11. Milwaukee Brewers
It’s tough to be stuck in the middle, whether it’s MLB, the NFL or the NBA. The Brewers are a treadmill team. They grabbed the final seed in the NL playoffs last season at 29-31, which earned them the pleasure of getting swept by the Dodgers. Christian Yelich had a down season, but you’d think he’ll rebound. Josh Hader – another perpetual trade candidate – is stellar, as is fellow reliever and reigning rookie of the year Devin Williams. Corbin Burnes might’ve had the most underrated season by a starter in 2020. There is some real individual talent here, but the team’s prospects of making a run seem low.
12. San Francisco Giants
The Giants came one game from making the expanded postseason. They haven’t quite returned to relevance, but it feels like their hibernation is nearing its end. After winning three World Series titles in the 2010s, the Giants have now posted four consecutive losing campaigns.

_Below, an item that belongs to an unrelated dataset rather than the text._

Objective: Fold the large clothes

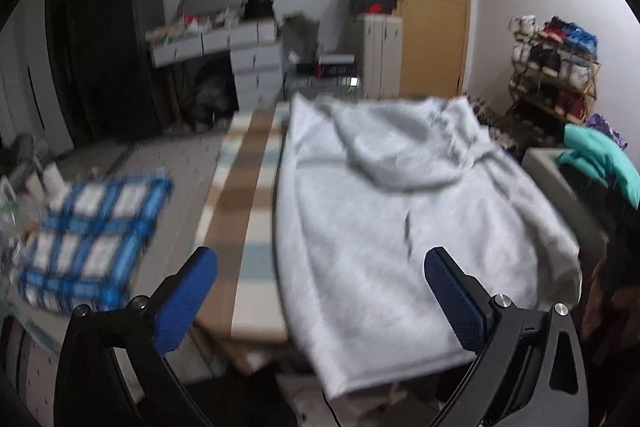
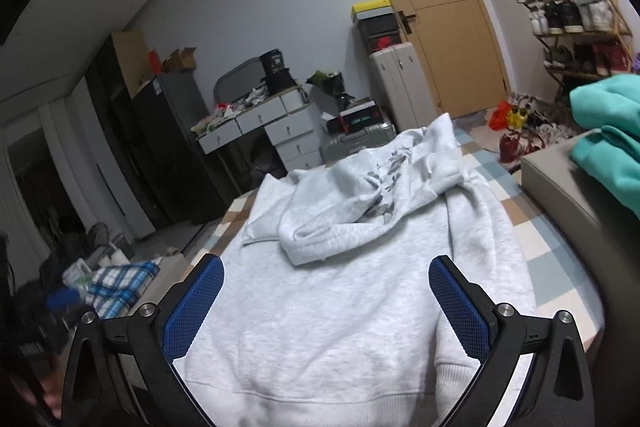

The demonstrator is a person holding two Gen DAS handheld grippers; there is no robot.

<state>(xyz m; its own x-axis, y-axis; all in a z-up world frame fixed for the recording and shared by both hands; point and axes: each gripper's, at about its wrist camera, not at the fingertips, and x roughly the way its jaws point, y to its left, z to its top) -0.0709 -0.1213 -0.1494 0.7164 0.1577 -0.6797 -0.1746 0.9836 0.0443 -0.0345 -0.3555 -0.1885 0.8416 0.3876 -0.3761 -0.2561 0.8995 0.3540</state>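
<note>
my left gripper (image 1: 320,279) and right gripper (image 2: 326,285) match: black curved arms, silver round screws at the joints, blue mesh-textured pads (image 2: 192,307) on each finger.

Right gripper (image 2: 326,291) held above the near part of a pale grey hooded sweatshirt (image 2: 340,307), blue-padded fingers (image 2: 192,307) spread wide, nothing between them. Sweatshirt spread flat on a checked surface (image 2: 532,251), ribbed hem toward the near edge, hood and a printed sleeve bunched toward the far edge. Teal garment (image 2: 604,131) piled on a grey box (image 2: 560,179) at the right edge. Blue plaid cloth (image 2: 120,287) off the left edge, lower down. Tan door (image 2: 432,19) and shoe rack (image 2: 576,23) beyond.
</note>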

But with money coming off the books after this season, and management that will surely see an opportunity to accelerate the rebuild, the Giants could be back in a big way soon. In 2021, however, they don’t project as a serious threat.
13. Arizona Diamondbacks
The Diamondbacks went from popular sleeper pick to forgotten in the past year. The Madison Bumgarner signing was a disappointment in his first season, but he could turn it around. Arizona has tried to balance winning in the present and rebuilding – an unpopular path in today’s sports landscape – and it’s had mixed results. Before last season, the Diamondbacks posted three consecutive winning campaigns. They could rebound in 2021, but their ceiling is third place in their division.
14. Colorado Rockies
The Rockies shipped Arenado to St. Louis, and while they refuse to use the term “rebuild” for their current situation, it’s apparent the team won’t be competitive. The immediate question here revolves around shortstop Trevor Story: Will the Rockies re-sign him, or could he become a massive trade chip? Their plans, even after moving Arenado, aren’t clear. Denver sports discourse should center on whether Drew Lock can become a franchise quarterback for the Broncos and the Nuggets’ championship hopes -- because the Rockies aren’t going to be a fascinating conversation.
15. Pittsburgh Pirates
Not much to say here. The Pirates had the worst record during the shortened 2020 season and are undergoing a complete teardown. On paper, this probably is the worst roster in the majors. The Pirates won’t be a factor for a while, but at least they’ve committed to an extensive rebuild. A local note: They’re commonly linked with Vanderbilt pitcher Kumar Rocker, a North Oconee High School product, because the Pirates hold the No. 1 pick in June’s draft.